For this exercise, reproduce the entries below exactly, but only from the line containing "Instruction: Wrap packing" through the line containing "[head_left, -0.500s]", both included.
::: RECORDS FOR PROCESSING
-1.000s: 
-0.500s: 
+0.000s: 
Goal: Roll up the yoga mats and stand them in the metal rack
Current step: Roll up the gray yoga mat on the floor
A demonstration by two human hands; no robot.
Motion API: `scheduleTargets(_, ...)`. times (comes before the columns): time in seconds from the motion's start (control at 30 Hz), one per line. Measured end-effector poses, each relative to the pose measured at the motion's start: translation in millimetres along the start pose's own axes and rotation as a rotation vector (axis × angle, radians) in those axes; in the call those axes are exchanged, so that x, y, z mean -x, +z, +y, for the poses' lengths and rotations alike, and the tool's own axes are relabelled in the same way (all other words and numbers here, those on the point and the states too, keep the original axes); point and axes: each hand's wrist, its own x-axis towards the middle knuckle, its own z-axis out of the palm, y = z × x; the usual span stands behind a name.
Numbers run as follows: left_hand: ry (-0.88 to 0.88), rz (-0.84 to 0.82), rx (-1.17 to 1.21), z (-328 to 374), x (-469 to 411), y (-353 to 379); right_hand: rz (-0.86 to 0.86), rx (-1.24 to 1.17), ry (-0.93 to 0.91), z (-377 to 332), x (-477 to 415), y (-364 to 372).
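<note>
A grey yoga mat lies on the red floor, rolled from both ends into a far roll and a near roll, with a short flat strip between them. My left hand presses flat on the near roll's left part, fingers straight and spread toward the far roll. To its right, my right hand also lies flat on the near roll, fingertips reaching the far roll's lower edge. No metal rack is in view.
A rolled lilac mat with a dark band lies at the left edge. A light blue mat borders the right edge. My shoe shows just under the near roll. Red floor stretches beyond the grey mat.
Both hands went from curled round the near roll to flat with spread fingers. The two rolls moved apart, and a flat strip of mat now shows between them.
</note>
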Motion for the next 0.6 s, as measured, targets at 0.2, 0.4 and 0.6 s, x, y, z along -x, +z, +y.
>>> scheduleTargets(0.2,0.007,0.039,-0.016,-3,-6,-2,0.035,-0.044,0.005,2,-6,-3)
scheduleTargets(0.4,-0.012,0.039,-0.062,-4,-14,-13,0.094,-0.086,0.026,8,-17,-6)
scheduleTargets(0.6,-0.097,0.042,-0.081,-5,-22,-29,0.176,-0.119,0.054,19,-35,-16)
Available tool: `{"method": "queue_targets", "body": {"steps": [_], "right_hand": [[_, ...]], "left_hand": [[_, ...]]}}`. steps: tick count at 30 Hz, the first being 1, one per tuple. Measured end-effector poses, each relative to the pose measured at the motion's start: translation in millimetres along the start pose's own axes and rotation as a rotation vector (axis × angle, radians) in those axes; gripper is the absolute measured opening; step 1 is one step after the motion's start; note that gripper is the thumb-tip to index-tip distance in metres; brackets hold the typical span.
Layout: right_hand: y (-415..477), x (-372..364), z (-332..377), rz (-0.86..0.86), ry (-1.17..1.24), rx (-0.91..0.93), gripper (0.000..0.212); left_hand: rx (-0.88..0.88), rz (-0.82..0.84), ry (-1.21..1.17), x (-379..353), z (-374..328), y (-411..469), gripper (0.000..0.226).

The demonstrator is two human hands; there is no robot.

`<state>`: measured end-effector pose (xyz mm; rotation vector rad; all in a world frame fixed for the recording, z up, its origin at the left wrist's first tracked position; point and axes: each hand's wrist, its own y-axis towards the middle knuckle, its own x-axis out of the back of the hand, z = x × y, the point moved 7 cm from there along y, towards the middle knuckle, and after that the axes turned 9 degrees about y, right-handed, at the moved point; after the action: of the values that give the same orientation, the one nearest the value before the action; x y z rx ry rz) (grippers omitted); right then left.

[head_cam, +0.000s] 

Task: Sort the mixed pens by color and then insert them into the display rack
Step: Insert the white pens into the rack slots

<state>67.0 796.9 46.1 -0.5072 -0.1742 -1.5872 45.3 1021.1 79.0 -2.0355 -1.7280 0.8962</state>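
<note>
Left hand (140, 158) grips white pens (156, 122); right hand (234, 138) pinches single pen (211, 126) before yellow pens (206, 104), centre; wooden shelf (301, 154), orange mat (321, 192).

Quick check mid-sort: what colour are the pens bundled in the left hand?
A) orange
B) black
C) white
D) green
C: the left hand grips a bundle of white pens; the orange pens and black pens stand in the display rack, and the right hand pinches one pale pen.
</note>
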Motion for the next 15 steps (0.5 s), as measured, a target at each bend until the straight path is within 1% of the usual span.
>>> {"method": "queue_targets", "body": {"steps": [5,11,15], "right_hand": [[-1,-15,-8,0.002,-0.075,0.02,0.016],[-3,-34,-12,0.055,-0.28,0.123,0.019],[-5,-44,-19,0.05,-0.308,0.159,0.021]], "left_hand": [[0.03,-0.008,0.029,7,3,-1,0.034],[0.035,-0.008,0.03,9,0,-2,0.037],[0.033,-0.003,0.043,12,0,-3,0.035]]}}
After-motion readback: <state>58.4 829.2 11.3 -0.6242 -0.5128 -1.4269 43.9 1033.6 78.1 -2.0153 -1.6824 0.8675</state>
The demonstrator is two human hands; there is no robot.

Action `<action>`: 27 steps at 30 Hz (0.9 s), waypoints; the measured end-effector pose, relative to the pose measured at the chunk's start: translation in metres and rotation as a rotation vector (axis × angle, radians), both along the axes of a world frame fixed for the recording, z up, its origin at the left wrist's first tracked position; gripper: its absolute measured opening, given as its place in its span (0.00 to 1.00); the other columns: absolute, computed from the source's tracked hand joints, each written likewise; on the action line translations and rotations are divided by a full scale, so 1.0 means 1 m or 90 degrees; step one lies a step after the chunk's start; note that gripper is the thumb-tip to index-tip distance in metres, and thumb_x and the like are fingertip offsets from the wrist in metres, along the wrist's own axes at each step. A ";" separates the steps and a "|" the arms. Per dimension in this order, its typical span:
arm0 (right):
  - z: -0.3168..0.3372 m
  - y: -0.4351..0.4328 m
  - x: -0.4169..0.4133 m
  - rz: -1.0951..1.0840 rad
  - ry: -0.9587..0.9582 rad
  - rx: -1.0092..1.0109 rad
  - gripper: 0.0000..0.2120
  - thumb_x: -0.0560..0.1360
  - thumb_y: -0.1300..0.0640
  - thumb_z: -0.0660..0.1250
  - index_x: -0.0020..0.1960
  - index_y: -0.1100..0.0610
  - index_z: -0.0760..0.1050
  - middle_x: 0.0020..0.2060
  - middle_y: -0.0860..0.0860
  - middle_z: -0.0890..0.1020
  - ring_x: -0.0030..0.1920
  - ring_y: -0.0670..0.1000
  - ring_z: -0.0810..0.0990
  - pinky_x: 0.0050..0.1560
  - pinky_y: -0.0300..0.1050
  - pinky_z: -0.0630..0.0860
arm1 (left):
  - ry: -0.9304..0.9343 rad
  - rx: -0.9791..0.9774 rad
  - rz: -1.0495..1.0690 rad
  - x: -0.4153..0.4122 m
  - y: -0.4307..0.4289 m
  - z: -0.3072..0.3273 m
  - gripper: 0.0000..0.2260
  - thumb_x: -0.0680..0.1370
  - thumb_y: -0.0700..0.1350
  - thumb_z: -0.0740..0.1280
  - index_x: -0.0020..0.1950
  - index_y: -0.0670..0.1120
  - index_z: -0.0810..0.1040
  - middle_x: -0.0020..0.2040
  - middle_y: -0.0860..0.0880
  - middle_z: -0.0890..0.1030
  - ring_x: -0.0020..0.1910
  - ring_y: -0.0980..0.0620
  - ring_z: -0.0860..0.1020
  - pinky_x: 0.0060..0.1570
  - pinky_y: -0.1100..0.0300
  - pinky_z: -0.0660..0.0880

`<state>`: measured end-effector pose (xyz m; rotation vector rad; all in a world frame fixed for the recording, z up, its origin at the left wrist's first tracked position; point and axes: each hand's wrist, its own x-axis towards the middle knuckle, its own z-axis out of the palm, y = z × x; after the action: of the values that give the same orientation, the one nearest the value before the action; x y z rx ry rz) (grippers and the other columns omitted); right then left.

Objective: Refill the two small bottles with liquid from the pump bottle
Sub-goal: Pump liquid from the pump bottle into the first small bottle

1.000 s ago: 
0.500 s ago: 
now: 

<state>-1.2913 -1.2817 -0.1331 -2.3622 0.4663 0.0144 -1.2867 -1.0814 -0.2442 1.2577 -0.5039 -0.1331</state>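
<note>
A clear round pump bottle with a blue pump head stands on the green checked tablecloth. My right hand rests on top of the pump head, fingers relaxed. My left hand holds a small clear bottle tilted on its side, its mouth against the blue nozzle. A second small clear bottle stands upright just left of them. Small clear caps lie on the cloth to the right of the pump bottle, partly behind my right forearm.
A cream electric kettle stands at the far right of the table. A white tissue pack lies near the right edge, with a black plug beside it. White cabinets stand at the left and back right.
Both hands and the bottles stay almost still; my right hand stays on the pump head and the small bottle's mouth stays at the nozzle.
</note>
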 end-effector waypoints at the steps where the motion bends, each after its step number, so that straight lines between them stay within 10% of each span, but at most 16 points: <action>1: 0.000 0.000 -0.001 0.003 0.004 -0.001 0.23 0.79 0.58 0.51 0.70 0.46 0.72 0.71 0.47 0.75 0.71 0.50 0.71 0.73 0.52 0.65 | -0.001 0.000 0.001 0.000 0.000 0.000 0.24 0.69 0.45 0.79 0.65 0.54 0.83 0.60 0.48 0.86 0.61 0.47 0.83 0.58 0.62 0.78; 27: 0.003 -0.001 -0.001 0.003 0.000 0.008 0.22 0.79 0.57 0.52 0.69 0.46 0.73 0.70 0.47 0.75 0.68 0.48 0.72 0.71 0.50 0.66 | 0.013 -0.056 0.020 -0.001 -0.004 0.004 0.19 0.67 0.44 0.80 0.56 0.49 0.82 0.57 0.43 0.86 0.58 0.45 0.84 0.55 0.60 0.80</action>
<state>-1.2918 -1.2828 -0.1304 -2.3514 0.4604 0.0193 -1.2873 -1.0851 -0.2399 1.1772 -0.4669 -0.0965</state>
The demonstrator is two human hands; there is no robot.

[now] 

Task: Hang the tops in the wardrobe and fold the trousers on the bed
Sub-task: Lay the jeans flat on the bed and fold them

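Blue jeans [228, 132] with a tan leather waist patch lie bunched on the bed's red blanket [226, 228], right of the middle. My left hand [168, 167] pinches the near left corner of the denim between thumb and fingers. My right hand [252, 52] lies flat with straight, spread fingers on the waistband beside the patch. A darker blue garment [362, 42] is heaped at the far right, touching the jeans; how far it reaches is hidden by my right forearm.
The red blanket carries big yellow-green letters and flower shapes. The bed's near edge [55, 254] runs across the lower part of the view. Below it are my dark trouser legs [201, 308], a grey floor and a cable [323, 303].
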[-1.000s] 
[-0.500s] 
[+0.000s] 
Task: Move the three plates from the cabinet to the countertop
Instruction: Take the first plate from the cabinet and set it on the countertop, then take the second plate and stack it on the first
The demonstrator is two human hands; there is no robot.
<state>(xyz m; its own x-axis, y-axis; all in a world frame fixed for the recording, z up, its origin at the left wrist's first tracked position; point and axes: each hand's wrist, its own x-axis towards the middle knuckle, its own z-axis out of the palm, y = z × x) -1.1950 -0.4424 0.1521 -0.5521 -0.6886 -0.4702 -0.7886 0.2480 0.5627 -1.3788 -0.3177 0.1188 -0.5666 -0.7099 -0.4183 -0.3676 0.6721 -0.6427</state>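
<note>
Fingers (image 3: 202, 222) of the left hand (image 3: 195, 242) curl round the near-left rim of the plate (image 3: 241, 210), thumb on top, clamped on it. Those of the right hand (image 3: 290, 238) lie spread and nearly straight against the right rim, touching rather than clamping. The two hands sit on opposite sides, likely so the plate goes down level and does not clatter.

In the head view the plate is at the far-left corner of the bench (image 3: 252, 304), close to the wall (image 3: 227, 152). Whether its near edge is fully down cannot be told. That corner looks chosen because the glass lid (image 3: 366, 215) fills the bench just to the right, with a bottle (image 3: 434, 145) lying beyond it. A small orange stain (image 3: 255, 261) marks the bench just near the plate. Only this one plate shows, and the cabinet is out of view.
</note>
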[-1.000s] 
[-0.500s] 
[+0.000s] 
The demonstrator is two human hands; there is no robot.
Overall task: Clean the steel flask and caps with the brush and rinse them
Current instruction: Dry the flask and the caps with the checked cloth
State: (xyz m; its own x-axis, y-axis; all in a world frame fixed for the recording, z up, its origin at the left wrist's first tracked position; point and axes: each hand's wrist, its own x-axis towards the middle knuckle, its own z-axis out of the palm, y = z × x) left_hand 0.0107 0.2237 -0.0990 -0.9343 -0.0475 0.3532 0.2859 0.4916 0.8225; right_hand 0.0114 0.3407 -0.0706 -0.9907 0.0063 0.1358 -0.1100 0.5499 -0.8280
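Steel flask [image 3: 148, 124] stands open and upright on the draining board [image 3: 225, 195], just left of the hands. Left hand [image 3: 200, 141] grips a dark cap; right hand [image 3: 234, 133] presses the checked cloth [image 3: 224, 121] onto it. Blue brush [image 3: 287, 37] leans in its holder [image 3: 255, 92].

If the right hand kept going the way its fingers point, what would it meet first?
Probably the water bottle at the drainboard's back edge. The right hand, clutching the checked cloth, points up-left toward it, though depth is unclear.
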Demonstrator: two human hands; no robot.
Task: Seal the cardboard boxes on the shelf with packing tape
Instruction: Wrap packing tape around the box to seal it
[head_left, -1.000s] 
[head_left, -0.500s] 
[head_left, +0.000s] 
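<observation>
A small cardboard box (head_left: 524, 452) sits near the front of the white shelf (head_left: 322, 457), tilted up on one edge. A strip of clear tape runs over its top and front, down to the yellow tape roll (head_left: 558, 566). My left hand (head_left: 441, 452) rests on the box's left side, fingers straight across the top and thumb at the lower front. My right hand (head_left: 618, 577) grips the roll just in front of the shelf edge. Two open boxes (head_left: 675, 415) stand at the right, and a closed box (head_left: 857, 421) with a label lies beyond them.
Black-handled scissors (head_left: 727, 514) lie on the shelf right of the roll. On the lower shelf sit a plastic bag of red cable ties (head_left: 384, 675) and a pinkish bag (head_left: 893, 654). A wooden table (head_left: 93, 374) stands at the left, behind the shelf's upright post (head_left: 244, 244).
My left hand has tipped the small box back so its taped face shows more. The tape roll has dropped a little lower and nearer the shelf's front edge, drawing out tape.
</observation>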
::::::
ANSWER TO THIS EXERCISE:
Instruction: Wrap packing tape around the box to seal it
[head_left, -1.000s] 
[head_left, -0.500s] 

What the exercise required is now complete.